Yabancı düşmanlığına dikkat çeken ASBÜ Rektörü Prof. Dr. Musa Kazım Arıcan, “Ülkemizde zaman zaman köpürtülmek istenen ırkçı söylemlerin ve yabancı karşıtlığının çok tehlikeli bir boyuta gittiğinin de görülmesi nedeniyle böyle bir çalıştayın zaruri olduğunu gördük. Çünkü misafir ve uluslararası öğrencilerimiz bizim kadim geçmişimizin, geleneğimizin ve mirasımızın temsilcisi olan insanlardır. Onların dedeleri ve ataları zaten bu coğrafyada akraba idi ve iş birliği içerisinde olduğumuz insanlardı. Dolayısıyla biz tarihi aslında yeniden inşa etmeye çalışıyoruz. Bu nedenle öğrencilerimizin ikamet sorunları, iaşe sorunları ve kültürümüz ile ilişkileri hususunda sorun yaşamamaları adına ne tür önlemler alınabilir, nasıl bir farkındalık oluşturulabilir ve bu sorunlara ilişkin nasıl bir politika geliştirilebilirliği bu çalıştayda ele almaya çalışacağız.” dedi.

“Birçok batı ülkesindeki yüksek öğretim bakanlığı acaba Türkiye için nasıl bir uygulama olur sorusu akla geliyor”

Türkiye'de yaklaşık 6-7 farklı resmi kurumun konuk öğrencilerle ilgilendiğini bunun tek çatı altında yapılmasının daha faydalı olacağına değinen Diyanet İşleri Başkan Yardımcısı Dr. Selim Argun, şunları aktardı:

“YÖK, YTB, Milli Eğitim Bakanlığı, Diyanet İşleri Başkanlığı, Ulusal Ajans ve üniversitelerin dış ilişkiler birimleri. Bütün bunları ve öğrenci sayısını da düşündüğümüzde birçok batı ülkesindeki yüksek öğretim bakanlığı acaba Türkiye için nasıl bir uygulama olur? sorusu akla geliyor. Tabi bu devlet büyüklerimizin vereceği bir karardır. Ama akademik anlamda bir beyin fırtınası yapmak anlamında Türkiye'de bu çok başlılığı, çok sesliliği ve öğrenci arkadaşlarımızın hayatını kolaylaştırma adına tek çatı altında, tek adreste toplamanın faydası ne oluru, belki bu toplantıda konuşmak gerekiyor. Bir diğer husus 'international body' program diye ifade edilen gelen bir konuk öğrenciyi yerelden bir öğrenci ile eşleştirerek onun öğrenim hayatını ve ortama uyum şartlarını kolaylaştırmadır. Bizim de kültürümüzde Hazreti Peygamber'in Mekkeli muhacirler ile Medineli Ensar arasında tesis etmiş olduğu kardeşlikten de ilham alarak bu tür programların üniversitelerimiz özellikle öğrencilerle ilgilenen STK'larımız başta olmak üzere yapılıyor. Bunları nasıl yaygınlaştıracağız, bu kültür nasıl daha etkin hale getirebiliriz? Hılful Fudul'u, erdemliler ittifakını bu bağlamda nasıl değerlendirebiliriz soruları belki de üzerinde imali fikir edilmeyi hak edecek çok önemli. Hem ilmi hem akademik hem de dini açıdan sorumluluklarımızı hatırlatıcı sorular olarak değerlendiriyorum.”
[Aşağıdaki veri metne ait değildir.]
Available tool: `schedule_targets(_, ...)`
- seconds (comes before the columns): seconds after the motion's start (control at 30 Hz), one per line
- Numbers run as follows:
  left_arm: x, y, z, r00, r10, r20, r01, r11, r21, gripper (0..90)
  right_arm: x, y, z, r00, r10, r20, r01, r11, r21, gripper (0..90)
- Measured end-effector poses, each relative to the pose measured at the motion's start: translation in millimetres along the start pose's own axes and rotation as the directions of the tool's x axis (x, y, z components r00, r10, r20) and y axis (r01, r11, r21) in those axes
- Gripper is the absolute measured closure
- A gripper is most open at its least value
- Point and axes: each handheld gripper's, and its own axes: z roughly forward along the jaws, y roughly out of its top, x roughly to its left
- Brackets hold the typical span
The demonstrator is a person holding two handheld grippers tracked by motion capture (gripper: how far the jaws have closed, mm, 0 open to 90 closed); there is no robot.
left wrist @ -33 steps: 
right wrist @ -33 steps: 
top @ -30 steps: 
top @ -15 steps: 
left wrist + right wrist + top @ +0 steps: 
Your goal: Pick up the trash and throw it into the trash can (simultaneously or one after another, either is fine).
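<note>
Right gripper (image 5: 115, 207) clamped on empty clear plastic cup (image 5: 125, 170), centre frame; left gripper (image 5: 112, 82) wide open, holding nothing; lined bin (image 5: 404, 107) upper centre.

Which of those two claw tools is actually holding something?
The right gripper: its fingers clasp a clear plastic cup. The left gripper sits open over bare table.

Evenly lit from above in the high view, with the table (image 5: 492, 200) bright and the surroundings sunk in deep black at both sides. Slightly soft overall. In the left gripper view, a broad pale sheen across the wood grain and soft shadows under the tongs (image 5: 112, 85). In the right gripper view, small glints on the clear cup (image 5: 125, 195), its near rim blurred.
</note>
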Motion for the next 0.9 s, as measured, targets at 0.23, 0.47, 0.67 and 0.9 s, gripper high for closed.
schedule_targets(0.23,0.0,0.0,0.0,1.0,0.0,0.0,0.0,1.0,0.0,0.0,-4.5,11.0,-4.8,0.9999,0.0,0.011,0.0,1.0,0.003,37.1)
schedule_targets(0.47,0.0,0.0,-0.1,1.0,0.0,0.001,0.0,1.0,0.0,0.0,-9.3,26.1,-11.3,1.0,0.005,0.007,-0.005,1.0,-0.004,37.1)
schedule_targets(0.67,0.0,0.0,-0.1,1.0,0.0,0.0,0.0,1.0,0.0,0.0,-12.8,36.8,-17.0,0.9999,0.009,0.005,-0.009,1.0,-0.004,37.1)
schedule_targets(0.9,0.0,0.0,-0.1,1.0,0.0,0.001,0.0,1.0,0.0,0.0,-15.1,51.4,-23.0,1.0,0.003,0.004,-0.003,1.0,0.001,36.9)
“Tüm öğrencilerimizin sorunlarını kendi sorunumuz olarak görüyoruz”

Göç İdaresi Başkan Yardımcısı Dr. Can Ozan Tuncer, “Dünyanın birçok yerinde yükselen yabancı karşıtlığı ve nefret söylemiyle de birlikte mücadele etmek üzere bu kültürel devinimi, bu kültürel hareketliliği, toplumumuzun değerleri arasında yer almanın mutluluğunu ve huzurunu da yaşadığımızı ifade etmek isterim. Göç İdaresi Başkanlığı olarak hemen hemen buradaki tüm öğrencilerimiz bir şekilde kapımızı çalıyor, misafirimiz oluyor. Onlara en iyi şekilde, ülkemize yakışır şekilde hizmet vermeye, karşılamaya çalışıyoruz. Bir kusurumuz olursa arkadaşlarımızın yüzü bir gün kendi bireysel nedenlerinden dolayı asık olursa lütfen bunu ülkemize mal etmeyin. Biz sizlerle bir arada olmak, gideceğiniz zaman, ülkenize döndüğünüz zaman, Türkiye'deki hatıralarınızın da bir parçası olmak için gece gündüz demeden çalışan bir idareyi temsil ediyoruz. Düzenli göçün özellikle bizim de çok istediğimiz döngüsel göç yönetimi dediğimiz göçün düzenli hale getirildiği kısmın önemli aktörleri ve paydaşları olarak gördüğümüz tüm öğrencilerimizin sorunlarını kendi sorunumuz olarak görüyor ve çalışmalarımızı buna göre yapıyoruz.” dedi.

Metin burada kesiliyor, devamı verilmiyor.